The Command (1954)
6/10
Column of Twos -- YOO-ooo!
21 October 2011
Warning: Spoilers
In this one, the Indians get slaughtered as usual but it's the infantry that rescues the cavalry. There's a novelty for you.

I think I saw this when it was first released, but I only remember two scenes. In one, Guy Madison, as an Army doctor accompanying a cavalry troop must take command and he has to strip off his Captain's epaulets with the black medical background, and sew on new ones with the gold background of the cavalry. It was a learning experience. In the 1870s the US Army used a black background for medical officers and a gold background for cavalry. Later, we learned that a bluish-gray background signifies infantry. I didn't know that. Neither did anyone else in the Mayfair Theater. A kid in Newark would be hard put to recognize a horse if he saw one.

None of us learned much from the second scene. The pretty young Joan Weldon -- a real-life opera singer from San Francisco -- has been exposed to a disease and must be vaccinated, so Guy Madison has her unbutton her blouse and pull it down far enough to bare one arm and a tantalizing expanse of pectoralis major. Exciting, sure, but nothing new there.

Madison and Weldon fall in love all of a sudden. You can tell because every once in a while they interrupt their serious conversation to kiss before drawing apart and going about their business.
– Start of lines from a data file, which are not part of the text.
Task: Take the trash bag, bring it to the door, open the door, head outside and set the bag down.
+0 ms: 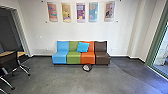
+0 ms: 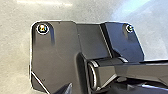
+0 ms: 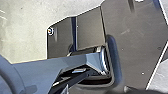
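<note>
Head view: high, facing distant sofa (image 1: 73, 58) — wrist views: down, close over shared plate (image 2: 55, 55).

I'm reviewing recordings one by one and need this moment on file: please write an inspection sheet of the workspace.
surface: grey floor, with bluish glare towards the right
job's things: dark-and-pale bundle, likely the trash bag, on the floor before the orange and brown seats; green-framed glass at right, possibly the door
clutter: blue cushion across the green and orange seatbacks; dark furniture with metal legs at left
grippers: open or shut, cannot tell
cables: nothing seen
surroundings: blue, green, orange and brown seats in a row, five posters on the wall above
</note>
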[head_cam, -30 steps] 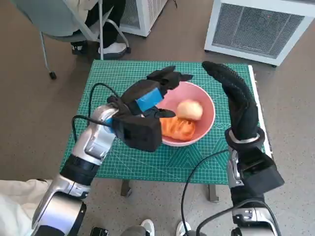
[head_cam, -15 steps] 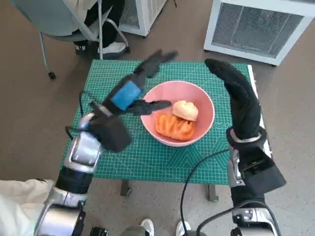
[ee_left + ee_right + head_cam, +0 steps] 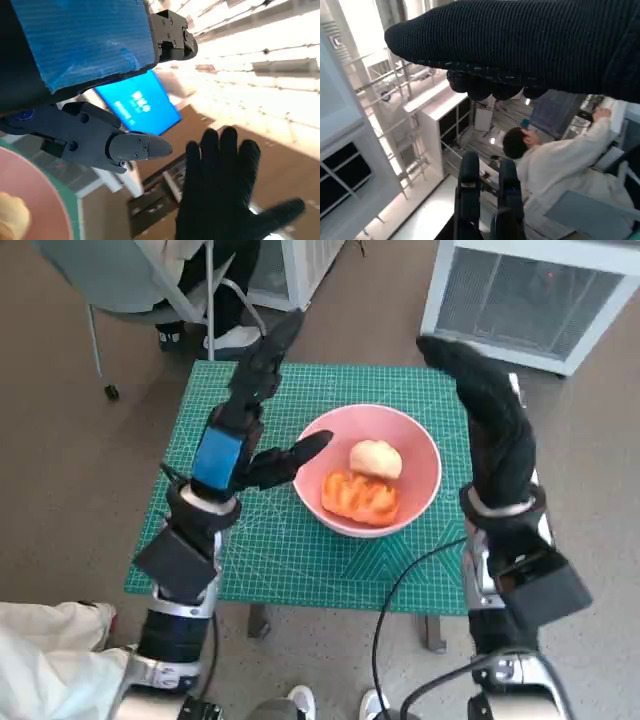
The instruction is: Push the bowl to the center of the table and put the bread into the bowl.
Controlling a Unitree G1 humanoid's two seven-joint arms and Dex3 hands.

That's the fault of the director, David Butler, a studio hack who rarely brought much to the party.

Basically, Madison, having been forced into a leadership position by circumstances, is despised as a mere Doc by his two dozen troopers. It gets worse when they run into a wagon train that is menaced by Indians. There are many infantry accompanying the wagons and they despise the cavalry and are despised in return. Furthermore, one wagon load of immigrants from New York may have brought smallpox with them. The infantry's regimental surgeon, filthy and obdurate, dismisses the prodromal symptoms as "the grip" but the superior Doctor Guy Madison suspects it may be worse than that. At the same time, he can't reveal that he's a doctor because then all the soldiers would lose faith in his ability to lead.

It's what's known as a "latent status" movie. The hero has some set of extraordinary skills that conditions prevent him from revealing. Usually he's a doctor ("The Fugitive") but sometimes a gun slinger ("The Fastest Gun In the West"). Guy Madison isn't just a secret medico. He's a crack horseman, a genius at cavalry tactics, and excels at fisticuffs. He has a ski-slope nose that ends in a point and I'm told he is handsome. He was in the Coast Guard. Handsomeness is a requirement for service in the Coast Guard. I was in the Coast Guard.

In this instance, Doctor Madison hastily reads a book on cavalry tactics and then twists them around in such a way as to effect a greater slaughter of attacking Indians and save most of the wagon train and soldiers. "In medicine, we learn that sometimes you have to improvise." One improvisation involves blowing a dozen Indians' heads off with a cannon load of grape shot. The story is by the militaristic James Warner Bellah, who had little sympathy for Indians or anybody else.

Bellah knew the historical setting though. I learned a little about cavalry tactics too. I forgot to mention that at the beginning because I was frankly obsessed with Joan Weldon's left deltoid. And let's not just dismiss the importance of cavalry tactics. In the American Civil War, the North stank. The Confederates bundled their cavalry into independent fighting forces instead of distributing them piecemeal as infantry reconnaissance and support. It was a hard-learned lesson and the professor was J. E. B. Stuart. Then we managed to forget all about it when tanks were introduced in World War I and used strictly as infantry support. It took Guderian and Rommel and the Blitzkrieg to teach us the same thing all over again.

Where was I? Yes, that's right -- Joan Weldon's trapezius. I'll bet she had a great voice too.